How do the birds, who only fly during daylight, manage these extraordinary feats of navigation? There have been all kinds of experiments, and there are all kinds of theories, and it seems likely the birds are able to detect changes in the earth’s magnetic field, as well as using visual and even scent landmarks. Mankind has been aware of this ability for at least 3,000 years, and homing pigeons were providing an airmail service in Baghdad by the year 1150.
The extraordinary birds stepped up to the perch in wartime, too, carrying vital messages while frequently under fire themselves. War pigeon “Cher Ami,” who saved countless Doughboy lives with his messages in World War I while flying for the U.S. Army Signal Corps, made it home to base despite being shot through the breast and having one of his legs shattered by a German sniper.
Cher Ami (“Dear Friend”, in French) was later awarded the French “Croix de Guerre” medal with Palm for heroism and died in 1919 from complications of his battle wounds. The pigeon’s one-legged body (grateful soldiers did carve it a wooden leg while he was alive) was stuffed and remains on display in the Smithsonian.

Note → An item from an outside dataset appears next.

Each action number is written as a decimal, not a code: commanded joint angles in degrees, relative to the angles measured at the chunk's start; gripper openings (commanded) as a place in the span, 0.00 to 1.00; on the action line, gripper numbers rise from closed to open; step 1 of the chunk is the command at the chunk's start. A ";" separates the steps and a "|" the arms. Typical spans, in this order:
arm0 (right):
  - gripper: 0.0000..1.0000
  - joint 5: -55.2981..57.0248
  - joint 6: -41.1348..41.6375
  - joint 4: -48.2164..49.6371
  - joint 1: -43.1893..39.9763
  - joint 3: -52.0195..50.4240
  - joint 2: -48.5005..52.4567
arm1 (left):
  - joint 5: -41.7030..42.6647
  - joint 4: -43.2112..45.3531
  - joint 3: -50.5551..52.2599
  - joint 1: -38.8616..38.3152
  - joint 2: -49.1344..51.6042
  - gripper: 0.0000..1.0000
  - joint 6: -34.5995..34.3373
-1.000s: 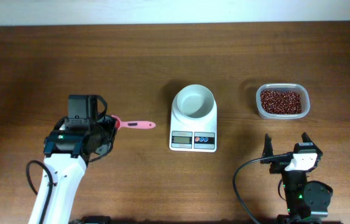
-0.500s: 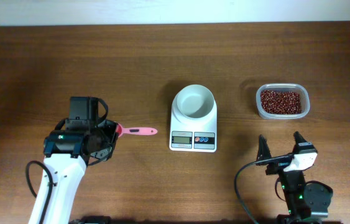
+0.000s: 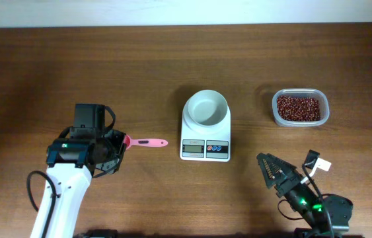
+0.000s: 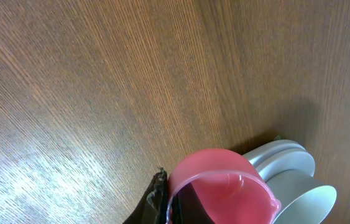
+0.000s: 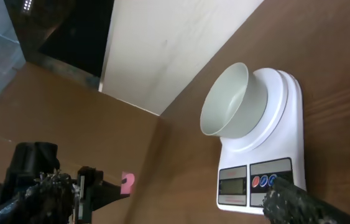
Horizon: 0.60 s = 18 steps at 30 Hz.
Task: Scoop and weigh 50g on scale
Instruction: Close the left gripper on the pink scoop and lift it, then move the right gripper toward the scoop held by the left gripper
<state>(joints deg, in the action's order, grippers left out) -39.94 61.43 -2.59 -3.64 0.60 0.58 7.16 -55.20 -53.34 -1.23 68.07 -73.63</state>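
My left fingers (image 3: 121, 141) are closed tight on a pink plastic scoop (image 3: 147, 141). They grip it at one end, and its slim length points toward the middle of the brown wooden counter (image 3: 172, 59). In the left wrist view the scoop's rounded pink cup (image 4: 221, 186) fills the bottom of the picture and looks empty. I cannot tell whether the scoop rests on the counter or is raised off it.

My right fingers (image 3: 273, 170) are spread wide and hold nothing. They sit near the front edge on the right side.

At the counter's centre is the small white digital scale (image 3: 205, 149), with its round white bowl (image 3: 206, 108) empty. The small dark red-brown beans (image 3: 298, 107) lie in a clear rectangular plastic tub (image 3: 274, 118) toward the right edge, apart from the scale.

I judge the task to be early: the scoop is in hand and no beans have been scooped. Next, the scoop has to cross past the scale to the tub without knocking the bowl. Then it dips into the beans.
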 commanded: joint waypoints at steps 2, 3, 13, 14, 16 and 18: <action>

Pigeon fancier and admirer Donald Lake keeps racing pigeons at his home near Niantic and says you can’t help but respect plucky birds that take a licking but keep on ticking. Sometimes, however, they need a good human wingman to patch them up after a rough day in the aerial combat zone.
Lake, 70, has become something of an adept pigeon paramedic over the years and has developed his own effective treatment techniques for birds that limp home wounded following bloody encounters with hawks or wires. After explaining how he medically “cleans them up” and carefully repacks any of the birds’ internal plumbing that has found its way to the outside through an open wound, he gets busy with glue.
“I use Super Glue to put skin back together that is too flimsy to suture,” he says. “And those birds will be out flying the next day.”